EXERCISE GOAL.
Provide an exact copy of the data, excluding the images.

GIVEN INFORMATION.
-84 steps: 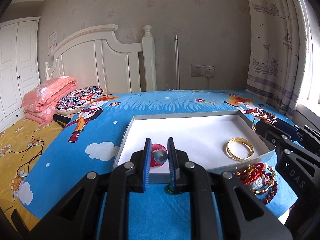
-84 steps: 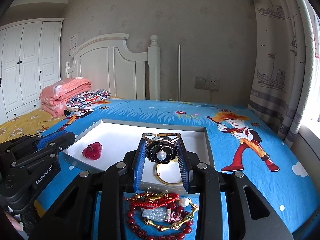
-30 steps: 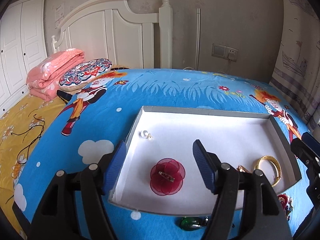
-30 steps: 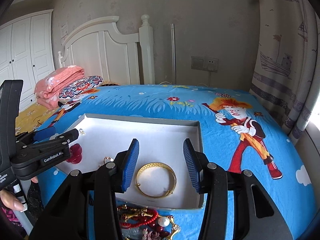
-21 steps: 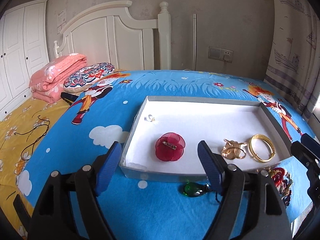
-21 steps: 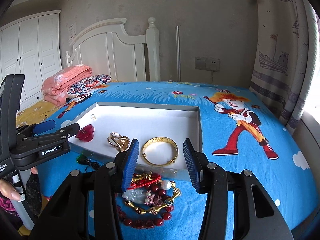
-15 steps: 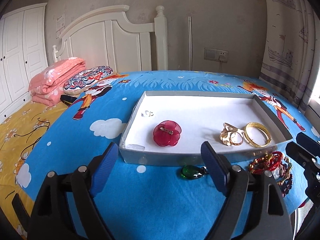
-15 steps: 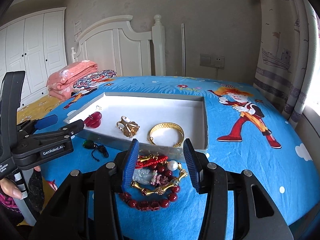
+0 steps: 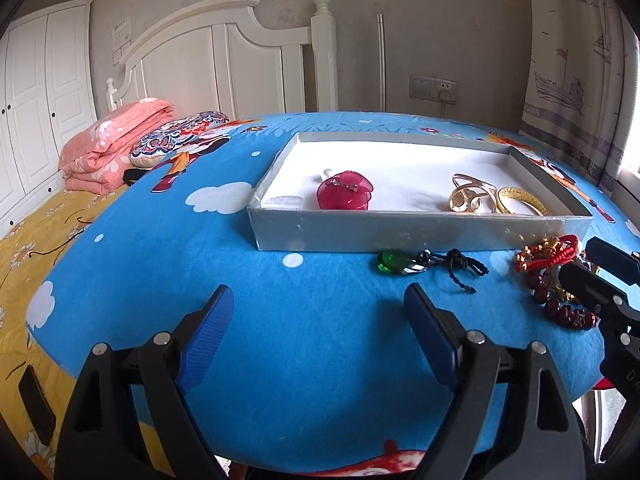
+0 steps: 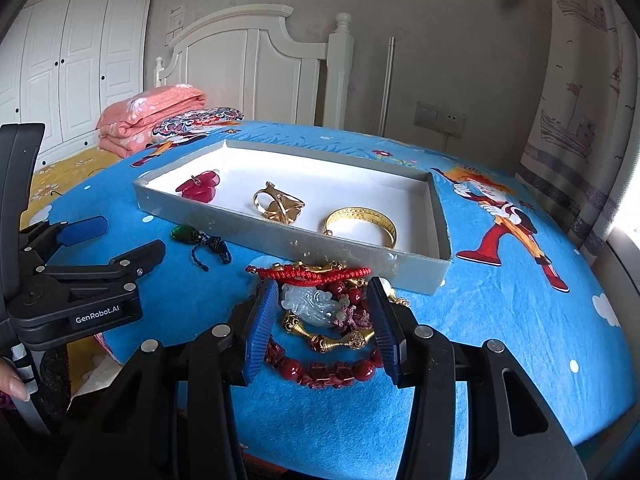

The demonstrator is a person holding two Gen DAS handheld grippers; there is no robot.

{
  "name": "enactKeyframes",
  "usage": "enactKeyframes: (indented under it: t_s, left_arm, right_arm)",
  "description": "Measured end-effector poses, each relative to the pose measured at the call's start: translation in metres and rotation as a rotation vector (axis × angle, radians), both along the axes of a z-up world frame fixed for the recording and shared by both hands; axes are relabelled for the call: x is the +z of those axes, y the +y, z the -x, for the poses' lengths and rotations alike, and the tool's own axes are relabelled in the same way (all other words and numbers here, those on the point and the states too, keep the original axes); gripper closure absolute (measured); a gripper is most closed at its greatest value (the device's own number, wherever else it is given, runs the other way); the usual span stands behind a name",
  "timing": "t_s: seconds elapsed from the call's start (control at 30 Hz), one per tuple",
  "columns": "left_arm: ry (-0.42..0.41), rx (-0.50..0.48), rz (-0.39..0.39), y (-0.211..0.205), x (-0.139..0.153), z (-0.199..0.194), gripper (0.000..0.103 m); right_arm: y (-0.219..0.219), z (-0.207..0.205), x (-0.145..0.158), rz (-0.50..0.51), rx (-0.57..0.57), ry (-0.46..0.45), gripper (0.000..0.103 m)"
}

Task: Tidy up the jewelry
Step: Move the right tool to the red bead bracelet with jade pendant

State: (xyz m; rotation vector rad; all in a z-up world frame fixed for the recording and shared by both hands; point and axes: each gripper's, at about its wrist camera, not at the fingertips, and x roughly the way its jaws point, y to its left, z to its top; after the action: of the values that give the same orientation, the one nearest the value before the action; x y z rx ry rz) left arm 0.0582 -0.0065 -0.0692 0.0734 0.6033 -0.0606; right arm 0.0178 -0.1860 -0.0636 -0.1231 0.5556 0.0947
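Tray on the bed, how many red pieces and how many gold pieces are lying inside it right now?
Red: 1, the flower brooch
Gold: 2, the bangle and the openwork clip
Total: 3 in the tray

Soft daylight is entering from the right edge of both views, beside the pale printed curtain (image 10: 576,92), where the frame is washing out to white. Shadows are lying faint on the blue cartoon-print bedcover (image 9: 320,320). Fisheye distortion is bowing the edges; corners are vignetting to black. Focus is holding sharp, without motion blur.
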Motion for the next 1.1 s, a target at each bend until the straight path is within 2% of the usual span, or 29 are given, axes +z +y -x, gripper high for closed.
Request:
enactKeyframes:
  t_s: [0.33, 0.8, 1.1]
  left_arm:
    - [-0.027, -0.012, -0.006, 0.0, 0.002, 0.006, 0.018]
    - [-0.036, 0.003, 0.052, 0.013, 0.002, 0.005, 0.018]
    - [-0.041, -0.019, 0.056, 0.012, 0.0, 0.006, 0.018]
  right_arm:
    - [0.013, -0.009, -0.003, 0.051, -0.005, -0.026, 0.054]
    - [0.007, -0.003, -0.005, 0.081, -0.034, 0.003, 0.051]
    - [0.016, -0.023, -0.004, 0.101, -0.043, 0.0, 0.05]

TASK SOLUTION.
-84 steps: 
-84 steps: 
-30 steps: 
-30 steps: 
-21 steps: 
-21 steps: 
-15 steps: 
-15 steps: 
+0 steps: 
+0 steps: 

The demonstrator is a person holding two Gen DAS handheld grippers; there is no robot.

{
  "name": "enactKeyframes",
  "usage": "enactKeyframes: (indented under it: t_s, left_arm, right_arm)",
  "description": "Measured end-effector poses, each relative to the pose measured at the call's start: translation in metres and rotation as a rotation vector (axis × angle, radians), both along the axes of a z-up world frame fixed for the recording and shared by both hands; axes are relabelled for the call: x is the +z of those axes, y the +y, z the -x, for the poses' lengths and rotations alike, and the tool's own axes are relabelled in the same way (all other words and numbers here, those on the point and the states too, keep the original axes); gripper closure absolute (measured); a gripper is most closed at its greatest value (the device's own number, wherever else it is given, runs the other way); the usual span stands behind a name",
  "timing": "t_s: seconds elapsed from the call's start (control at 30 Hz), one per tuple",
  "columns": "left_arm: ry (-0.42..0.41), rx (-0.50..0.48), rz (-0.39..0.39), y (-0.211..0.205), x (-0.139..0.153), z (-0.199..0.194), gripper (0.000..0.103 m); right_arm: y (-0.219..0.219), z (-0.207..0.205), x (-0.145..0.158), rz (-0.50..0.51), rx (-0.57..0.57), ry (-0.46..0.45), gripper (0.000..0.103 m)"
}

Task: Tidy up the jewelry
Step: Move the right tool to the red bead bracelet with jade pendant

State: (xyz m; rotation vector rad; all in a z-up world frame fixed for the recording and shared by both hands; point and axes: each gripper's, at about its wrist camera, not at the fingertips, and x roughly the way its jaws point, y to its left, z to its top; after the action: of the values that give the same orientation, the one nearest the value before the action; x y z rx ry rz) left arm 0.0582 -0.0065 -0.0692 0.0734 0.6033 -0.0606; right arm 0.0178 -0.1860 -0.0636 -0.1231 0.5556 0.0947
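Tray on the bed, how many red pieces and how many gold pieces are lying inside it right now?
Red: 1, the flower brooch
Gold: 2, the bangle and the openwork clip
Total: 3 in the tray

Soft daylight is entering from the right edge of both views, beside the pale printed curtain (image 10: 576,92), where the frame is washing out to white. Shadows are lying faint on the blue cartoon-print bedcover (image 9: 320,320). Fisheye distortion is bowing the edges; corners are vignetting to black. Focus is holding sharp, without motion blur.
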Motion for the next 1.1 s, a target at each bend until the straight path is within 2% of the usual span, or 29 are given, axes +z +y -x, gripper high for closed.
Request:
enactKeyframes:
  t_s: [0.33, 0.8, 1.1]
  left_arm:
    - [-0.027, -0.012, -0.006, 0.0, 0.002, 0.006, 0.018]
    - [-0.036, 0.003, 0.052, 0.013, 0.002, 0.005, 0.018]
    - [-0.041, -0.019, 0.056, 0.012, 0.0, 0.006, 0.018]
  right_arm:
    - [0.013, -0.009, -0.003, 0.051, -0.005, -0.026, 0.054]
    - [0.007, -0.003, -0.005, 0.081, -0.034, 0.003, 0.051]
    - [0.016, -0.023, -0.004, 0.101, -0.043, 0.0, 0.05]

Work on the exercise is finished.